Спустя секунду, отыскав в тексте необходимую информацию, он вновь устремляет ко мне свои глаза, и голос его звучит мягче. Очередной ход, чтобы заполучить мое доверие? «Я твой друг, Лиза, главное, будь откровенна», — словно говорят мне его глаза.
— А какой вы ее знаете?
— Сейчас — подлой и не брезгующей влезть в семью. Как бы там ни было, официально мы еще не разведены. А раньше… Да уже и неважно, я все равно заблуждалась на ее счет, — аккуратно подбираю слова, хоть так и не могу удержаться от маленькой шпильки в ее адрес. Добрую, милую, отзывчивую, веселую Таню Петрову я уже давно мысленно похоронила, и носить цветы на ее могилу — последнее, что я стану делать в эфире популярного канала.
— В своем интервью Татьяна Петрова намекнула, что сами вы ни так просты как кажетесь. Цитирую: «Меня удивляет, когда женщина крутившая роман с другом своего бывшего мужа смеет обвинять меня в своих жизненных неудачах». Вам есть, что на это ответить?
— Разве что у нее больная фантазия?
— Речь ведь о Вячеславе Лисицком?
— Видимо. Потому что ни с кем кроме Славы из окружения моего мужа приятельских отношений у меня не сложилось.
— Тогда, думаю самое время пригласить его в студию. Встречайте: близкий друг семьи Громовых, собственными глазами наблюдавший трагедию супругов. Кого он считает виноватым в распаде семьи и почему лучший друг больше не пускает его на порог своего дома?
Раздается характерная музыка, свет на время приглушается, а как только Слава усаживается в кресло, вновь слепит мои глаза, заливая ярким свечением огромное помещение павильона.
— Здравствуйте, — одернув пиджак, Лисицкий приветливо улыбается журналисту, еле заметно подмигнув мне.
— Вы первым узнали, что брак вашего друга затрещал по швам? — с места в карьер бросается ведущий. Эфир нерезиновый, и он явно не намерен ничего упускать.
— Да, — простой ответ без ненужных пояснений. Все четко и по делу — именно так Слава намерен вести диалог.
— А вам Игорь объяснял причины такого внезапного разрыва?
— Нет. Так что его мотивов я вам раскрыть не могу. Да даже если бы знал, считаю, что это его личное дело, и если он решил молчать, не пуская СМИ в эту сферу своей жизни, мы должны уважать его решение.
— И тем не менее вы приняли приглашение на эфир.
— Да, но лишь потому, что хочу поддержать Лизу. Ни одна мать не должна разлучаться с детьми. Дети — это не оружие в войне, и чем раньше Игорь это поймет, тем быстрее вся эта шумиха уляжется.

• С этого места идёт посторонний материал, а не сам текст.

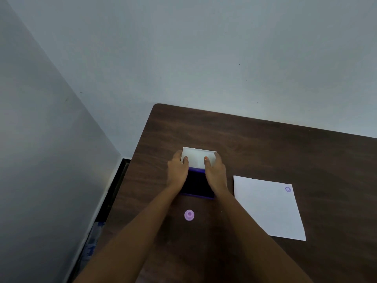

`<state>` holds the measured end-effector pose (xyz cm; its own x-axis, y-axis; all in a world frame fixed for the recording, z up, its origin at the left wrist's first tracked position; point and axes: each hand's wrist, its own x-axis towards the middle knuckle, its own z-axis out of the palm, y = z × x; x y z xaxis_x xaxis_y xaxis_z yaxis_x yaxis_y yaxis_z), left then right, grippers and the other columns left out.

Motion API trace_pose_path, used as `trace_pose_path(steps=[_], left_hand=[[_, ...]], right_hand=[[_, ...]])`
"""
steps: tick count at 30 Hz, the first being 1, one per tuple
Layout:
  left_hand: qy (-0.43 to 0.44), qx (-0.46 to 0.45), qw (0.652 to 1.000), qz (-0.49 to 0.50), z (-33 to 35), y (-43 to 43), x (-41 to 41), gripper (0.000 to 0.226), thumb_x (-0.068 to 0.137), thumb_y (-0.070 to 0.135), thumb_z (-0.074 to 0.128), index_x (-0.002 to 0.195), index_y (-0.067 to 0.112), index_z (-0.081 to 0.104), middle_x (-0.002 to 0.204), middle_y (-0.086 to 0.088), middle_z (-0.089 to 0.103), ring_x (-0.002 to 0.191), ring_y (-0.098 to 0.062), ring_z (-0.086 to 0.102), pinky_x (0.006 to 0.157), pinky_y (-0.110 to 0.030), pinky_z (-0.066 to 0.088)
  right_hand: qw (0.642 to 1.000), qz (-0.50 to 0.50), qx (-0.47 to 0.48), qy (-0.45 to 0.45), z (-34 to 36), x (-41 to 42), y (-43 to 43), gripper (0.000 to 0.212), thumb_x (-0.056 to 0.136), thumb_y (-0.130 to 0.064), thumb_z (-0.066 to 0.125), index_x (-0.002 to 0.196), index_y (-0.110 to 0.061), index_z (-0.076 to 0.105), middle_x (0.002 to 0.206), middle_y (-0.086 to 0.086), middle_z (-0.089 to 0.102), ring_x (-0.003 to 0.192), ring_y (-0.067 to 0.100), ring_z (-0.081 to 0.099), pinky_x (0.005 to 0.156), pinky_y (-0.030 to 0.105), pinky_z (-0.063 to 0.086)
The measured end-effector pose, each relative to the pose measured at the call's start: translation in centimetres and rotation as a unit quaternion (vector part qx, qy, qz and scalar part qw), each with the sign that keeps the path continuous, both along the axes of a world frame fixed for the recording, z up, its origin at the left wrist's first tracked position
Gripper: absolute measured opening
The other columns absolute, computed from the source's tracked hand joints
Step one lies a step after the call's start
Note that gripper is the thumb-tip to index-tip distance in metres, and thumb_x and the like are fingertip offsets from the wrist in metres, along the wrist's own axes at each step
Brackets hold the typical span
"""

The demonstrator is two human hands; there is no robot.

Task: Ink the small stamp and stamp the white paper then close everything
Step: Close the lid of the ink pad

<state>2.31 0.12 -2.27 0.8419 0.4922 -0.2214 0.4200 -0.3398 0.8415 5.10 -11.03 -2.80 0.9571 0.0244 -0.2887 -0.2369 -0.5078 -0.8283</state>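
Together, two hands' fingers (186, 159) grip one ink pad lid (199, 158); one stamp (189, 215), one paper (267, 209).

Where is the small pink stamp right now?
In the head view, the small pink stamp stands alone on the dark wooden table, between the forearms, just nearer the person than the open ink pad and left of the white paper.

No legible text, brand, number or label found anywhere in view. Only mark noted: a small round purple stamp impression (287, 189) near the far right corner of the white paper (269, 209), too small and blurred to read. Ink pad lid (199, 158) seen blank white; small stamp (189, 215) top plain pink, unmarked
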Motion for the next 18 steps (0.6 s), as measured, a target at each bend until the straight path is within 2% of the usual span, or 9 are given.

— Скажите, а это правда, что именно вы свели их вместе? — вновь уводя разговор от главной темы, Смирнов начинает копаться в моем грязном белье. Он, купидон, да хоть черт лысый — какая разница? Как долго он намерен оставлять на закуску действительно важные вещи? Для чего пригласил сюда политиков и известных адвокатов, способных помочь мне в решении моей проблемы, если только и делает, что выясняет подробности нашего с Громовым знакомства?
— Да, — между тем доносится издалека голос Славы, и в то время как он сухо повествует о нашем с ним знакомстве, я словно проживаю свою жизнь заново: секунда за секундой, минута за минутой — словно мне сейчас двадцать два и вот-вот моя жизнь кардинально изменится…
Пастельные тона ей идут больше, но прекрасно зная, что в конечном счёте она решит надеть красное, указываю на него. Устало снимаю очку, небрежно откинув их на кровать, и тру переносицу, мечтая как можно быстрее провалиться в сон. Этот день был бесконечно долгим.
— Думаешь? — между тем никак не уймется Петрова, недовольно хмуря брови. Вновь прикладывает к себе нежнейший атлас, встает на носочки и придирчиво оценивает свое отражение. — Когда я уже похудею?
— Когда бросишь есть шоколад по ночам. Успокойся уже и перестань мельтешить перед глазами. Мы обе знаем, что наденешь ты именно его.
— Я должна всех сразить!
— Тогда иди так, — киваю на ее тело, прикрытое лишь кружевным комплектом белья, и откидываюсь на подушку, с блаженной улыбкой вытягивая ноги.